El exsecretario general de la Asociación Trabajadores del Estado (ATE) en Tierra del Fuego, Carlos Hipólito Córdoba, quedó en libertad este viernes 21 de agosto luego de que el Superior Tribunal de Justicia de la provincia revocara la prisión preventiva que pesaba sobre él.
La decisión fue adoptada por unanimidad por los magistrados Javier Muchnik, Ernesto Löffler, Carlos Sagastume y Edith Cristiano. El fallo tuvo en cuenta el dictamen favorable del fiscal ante el Superior Tribunal, Eduardo Urquiza, y consideró que no existen elementos suficientes para sostener un riesgo de fuga ni de intimidación a testigos.
De esta manera, el máximo tribunal provincial dispuso que Córdoba permanezca en libertad mientras la sentencia condenatoria dictada el 29 de mayo pasado no adquiera firmeza. La resolución establece su liberación bajo caución juratoria y ordena remitir las actuaciones al Tribunal de Juicio Criminal del Distrito Sur para que efectivice la medida y fije las reglas de conducta correspondientes.
La condena a cinco años de prisión efectiva por los delitos que se le imputaron había motivado la imposición de la preventiva, pero el Superior Tribunal entendió que las circunstancias no justificaban mantenerlo detenido durante el proceso de impugnación de la sentencia.
El caso había generado atención en los ámbitos sindical y político fueguinos, ya que Córdoba fue durante años una figura central en la representación de los trabajadores estatales de la provincia.
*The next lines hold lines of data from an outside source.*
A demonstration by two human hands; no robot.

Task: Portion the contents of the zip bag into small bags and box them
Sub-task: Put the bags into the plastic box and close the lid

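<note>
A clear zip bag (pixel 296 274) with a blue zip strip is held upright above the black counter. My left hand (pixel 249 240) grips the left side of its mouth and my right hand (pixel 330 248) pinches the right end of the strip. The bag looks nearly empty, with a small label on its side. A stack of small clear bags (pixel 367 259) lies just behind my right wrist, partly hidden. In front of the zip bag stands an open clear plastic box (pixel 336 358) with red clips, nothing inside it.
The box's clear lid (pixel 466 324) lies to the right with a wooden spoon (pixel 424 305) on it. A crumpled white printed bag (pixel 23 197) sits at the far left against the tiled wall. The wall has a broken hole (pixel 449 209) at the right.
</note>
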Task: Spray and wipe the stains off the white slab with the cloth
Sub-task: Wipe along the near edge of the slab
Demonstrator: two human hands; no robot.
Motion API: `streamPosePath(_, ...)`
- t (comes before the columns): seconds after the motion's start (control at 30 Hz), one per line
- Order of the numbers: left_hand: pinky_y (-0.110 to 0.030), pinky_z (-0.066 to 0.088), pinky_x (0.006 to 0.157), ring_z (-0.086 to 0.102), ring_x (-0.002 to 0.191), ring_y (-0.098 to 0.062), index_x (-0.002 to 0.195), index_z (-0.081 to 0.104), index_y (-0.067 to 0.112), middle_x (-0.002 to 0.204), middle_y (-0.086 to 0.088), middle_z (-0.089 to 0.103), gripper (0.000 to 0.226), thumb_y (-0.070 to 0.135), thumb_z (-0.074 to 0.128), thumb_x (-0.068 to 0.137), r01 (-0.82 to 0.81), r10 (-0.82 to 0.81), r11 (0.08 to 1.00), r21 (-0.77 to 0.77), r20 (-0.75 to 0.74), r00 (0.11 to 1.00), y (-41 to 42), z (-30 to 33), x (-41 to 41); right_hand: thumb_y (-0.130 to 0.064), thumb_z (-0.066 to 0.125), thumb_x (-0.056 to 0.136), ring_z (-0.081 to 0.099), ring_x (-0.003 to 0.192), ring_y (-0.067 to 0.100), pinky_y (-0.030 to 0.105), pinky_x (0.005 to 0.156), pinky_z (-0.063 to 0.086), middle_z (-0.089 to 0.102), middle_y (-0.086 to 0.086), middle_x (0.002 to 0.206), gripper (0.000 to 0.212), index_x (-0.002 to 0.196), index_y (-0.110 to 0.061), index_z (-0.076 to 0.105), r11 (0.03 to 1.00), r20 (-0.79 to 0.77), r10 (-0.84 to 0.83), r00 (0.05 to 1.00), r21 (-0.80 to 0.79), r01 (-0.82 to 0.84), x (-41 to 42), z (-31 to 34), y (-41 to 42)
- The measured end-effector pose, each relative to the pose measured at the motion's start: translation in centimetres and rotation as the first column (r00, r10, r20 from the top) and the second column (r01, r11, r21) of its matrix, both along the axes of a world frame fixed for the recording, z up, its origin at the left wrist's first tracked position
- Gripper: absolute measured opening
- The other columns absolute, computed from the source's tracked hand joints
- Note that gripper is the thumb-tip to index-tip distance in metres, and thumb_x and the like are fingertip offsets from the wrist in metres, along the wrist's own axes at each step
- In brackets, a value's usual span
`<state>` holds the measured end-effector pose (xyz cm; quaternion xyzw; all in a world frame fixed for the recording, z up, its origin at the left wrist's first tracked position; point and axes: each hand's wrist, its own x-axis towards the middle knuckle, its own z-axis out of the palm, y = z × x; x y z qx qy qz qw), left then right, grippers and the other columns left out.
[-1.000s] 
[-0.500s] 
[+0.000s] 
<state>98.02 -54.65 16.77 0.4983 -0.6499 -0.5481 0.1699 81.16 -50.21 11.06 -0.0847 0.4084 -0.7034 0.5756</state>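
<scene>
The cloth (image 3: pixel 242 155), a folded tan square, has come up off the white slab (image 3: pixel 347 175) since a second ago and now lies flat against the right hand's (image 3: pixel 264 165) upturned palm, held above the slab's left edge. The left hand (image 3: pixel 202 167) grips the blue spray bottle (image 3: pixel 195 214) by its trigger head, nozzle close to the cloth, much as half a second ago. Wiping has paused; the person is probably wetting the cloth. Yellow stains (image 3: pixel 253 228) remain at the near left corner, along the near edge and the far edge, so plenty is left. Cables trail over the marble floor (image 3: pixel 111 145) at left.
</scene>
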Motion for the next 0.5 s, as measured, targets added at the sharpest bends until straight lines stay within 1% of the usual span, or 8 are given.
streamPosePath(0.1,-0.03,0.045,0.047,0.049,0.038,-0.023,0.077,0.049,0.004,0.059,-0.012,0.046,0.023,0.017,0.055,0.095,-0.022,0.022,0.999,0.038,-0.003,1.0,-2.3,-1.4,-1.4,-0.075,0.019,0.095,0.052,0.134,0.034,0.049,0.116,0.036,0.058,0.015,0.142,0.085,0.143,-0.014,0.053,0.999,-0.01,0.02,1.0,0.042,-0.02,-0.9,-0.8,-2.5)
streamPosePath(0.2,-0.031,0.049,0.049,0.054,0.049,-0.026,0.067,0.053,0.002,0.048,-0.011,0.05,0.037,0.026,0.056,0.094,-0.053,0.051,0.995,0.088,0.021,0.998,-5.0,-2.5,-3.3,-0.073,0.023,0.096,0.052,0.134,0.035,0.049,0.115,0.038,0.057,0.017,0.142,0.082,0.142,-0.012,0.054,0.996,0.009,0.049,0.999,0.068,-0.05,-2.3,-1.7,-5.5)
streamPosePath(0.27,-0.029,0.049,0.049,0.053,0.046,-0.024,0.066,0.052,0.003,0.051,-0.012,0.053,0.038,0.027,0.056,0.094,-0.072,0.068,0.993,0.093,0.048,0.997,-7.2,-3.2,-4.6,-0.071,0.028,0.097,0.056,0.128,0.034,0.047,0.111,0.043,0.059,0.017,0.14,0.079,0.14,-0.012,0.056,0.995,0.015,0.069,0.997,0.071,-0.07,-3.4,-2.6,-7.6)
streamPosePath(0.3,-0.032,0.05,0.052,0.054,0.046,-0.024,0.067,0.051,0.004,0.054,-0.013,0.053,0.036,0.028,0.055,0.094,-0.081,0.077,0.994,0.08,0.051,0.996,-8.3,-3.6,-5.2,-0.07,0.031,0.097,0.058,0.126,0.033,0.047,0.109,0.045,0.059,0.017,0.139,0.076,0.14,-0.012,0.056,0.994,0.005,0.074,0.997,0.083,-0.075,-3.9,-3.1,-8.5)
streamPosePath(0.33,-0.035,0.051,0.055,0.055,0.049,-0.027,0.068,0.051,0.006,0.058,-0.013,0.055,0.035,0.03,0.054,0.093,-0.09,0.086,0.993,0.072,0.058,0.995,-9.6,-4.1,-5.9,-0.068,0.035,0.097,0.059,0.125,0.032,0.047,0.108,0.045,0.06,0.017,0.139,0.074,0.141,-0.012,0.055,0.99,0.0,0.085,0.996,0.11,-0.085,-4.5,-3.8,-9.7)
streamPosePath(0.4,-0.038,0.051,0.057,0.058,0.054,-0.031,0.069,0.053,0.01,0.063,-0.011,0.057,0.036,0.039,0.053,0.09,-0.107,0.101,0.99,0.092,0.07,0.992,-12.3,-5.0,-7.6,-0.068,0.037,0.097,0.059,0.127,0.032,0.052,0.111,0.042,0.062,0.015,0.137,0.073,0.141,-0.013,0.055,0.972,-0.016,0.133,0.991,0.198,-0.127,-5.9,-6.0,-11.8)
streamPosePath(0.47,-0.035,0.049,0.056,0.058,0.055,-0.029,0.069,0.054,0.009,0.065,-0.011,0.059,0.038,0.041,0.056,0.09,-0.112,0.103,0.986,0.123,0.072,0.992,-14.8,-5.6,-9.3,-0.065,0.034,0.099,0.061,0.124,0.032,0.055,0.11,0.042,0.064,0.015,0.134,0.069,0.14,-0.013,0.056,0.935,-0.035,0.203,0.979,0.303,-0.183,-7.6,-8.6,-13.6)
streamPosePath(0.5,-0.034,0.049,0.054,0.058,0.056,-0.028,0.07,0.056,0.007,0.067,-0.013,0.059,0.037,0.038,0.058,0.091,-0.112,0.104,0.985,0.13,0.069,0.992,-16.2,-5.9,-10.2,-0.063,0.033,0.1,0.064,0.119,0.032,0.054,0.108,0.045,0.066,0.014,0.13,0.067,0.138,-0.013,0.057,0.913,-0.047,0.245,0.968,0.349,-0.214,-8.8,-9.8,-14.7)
Su detención se produjo tras el fallo de primera instancia, pero ahora el tribunal superior priorizó el principio de inocencia hasta que la condena quede firme.
Desde la defensa del dirigente se había insistido en que no existían los presupuestos procesales para mantener la privación de la libertad, argumento que finalmente fue receptado por los jueces del Superior Tribunal.
La medida no modifica la existencia de la condena, que seguirá su curso en las instancias recursivas, pero sí cambia de inmediato la situación personal de Córdoba, quien podrá aguardar el resultado de los recursos en libertad.
Este tipo de resoluciones, que separan la cuestión de la condena firme de la necesidad de la prisión preventiva, son habituales en el sistema penal fueguino cuando no se configuran riesgos procesales concretos. Para el fueguino común, el caso ilustra cómo opera el control de las medidas cautelares por parte del máximo tribunal provincial en causas de relevancia pública.